Louis Sullivan was credited with the phrase "form ever follows function." In the case of the Chicago window, Sullivan's words take on a tangible manifestation. Chicago windows are one of the most prominent (and enduring) features of the (first) Chicago school of architecture, which was prominent in the late 1800s and early 1900s. Like many innovations, Chicago windows are the product of a pressing necessity, or rather two: light and air.
In the late 1800s and early 1900s, modern electricity was not prevalent, and air conditioning was nonexistent. So workers on high floors and inner corridor offices would have been subjected to stifling conditions, not to mention dimness that would make it nearly impossible to see -- except for Chicago windows. Chicago windows, along with steel frame and curtain wall construction, modern elevators and light courts, facilitated the development of the skyscraper.
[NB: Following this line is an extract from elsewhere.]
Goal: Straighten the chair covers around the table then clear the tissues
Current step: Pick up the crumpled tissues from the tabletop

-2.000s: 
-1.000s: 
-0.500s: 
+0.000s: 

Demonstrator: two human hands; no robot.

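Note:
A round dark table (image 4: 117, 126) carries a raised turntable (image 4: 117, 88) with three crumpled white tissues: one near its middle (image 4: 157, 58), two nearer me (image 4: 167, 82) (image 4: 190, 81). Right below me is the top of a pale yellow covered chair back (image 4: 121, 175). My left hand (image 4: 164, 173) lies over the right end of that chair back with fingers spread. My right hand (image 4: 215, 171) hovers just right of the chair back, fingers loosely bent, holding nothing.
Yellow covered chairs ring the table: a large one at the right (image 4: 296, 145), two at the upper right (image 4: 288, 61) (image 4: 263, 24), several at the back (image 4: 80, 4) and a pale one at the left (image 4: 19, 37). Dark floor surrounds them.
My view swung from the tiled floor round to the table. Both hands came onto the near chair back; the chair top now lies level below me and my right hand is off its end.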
Chicago windows consist of three sections: a center stationary pane and two smaller panes on either side of the center pane which can be open and closed. Some of the best examples of Chicago windows can be found on an icon of the Chicago school of architecture, the Marquette Building in the heart of Chicago's Loop, completed in 1895. Designed to represent first-class office space of the 1890s, the Marquette Building is splashed out with marble from Italy along with a mosaic designed by the Tiffany company.
Another building that boasts numerous Chicago windows is the Sullivan Center, formerly the downtown home of Carson Pirie Scott, constructed in 1899. In the case of the Sullivan Center, the large Chicago windows were not for the benefit of office workers, but rather intended to show off merchandise inside the structure designed as an upscale shopper's paradise. Sullivan incorporated rows of the iconic windows into the very design of the building, the last major commission of his career.
As the twenty-first century unfolds, there is a renewed emphasis on sustainability in building construction and design, including maximizing natural light, inspired in no small measure by Chicago windows. The "flying carpet" roof of the Modern Wing of the Art Institute of Chicago, completed in 2009, is designed to maximize natural light (while shielding artworks housed inside from harmful UV rays). Maximizing natural light also factors into LEED ratings for new construction and retrofitted buildings.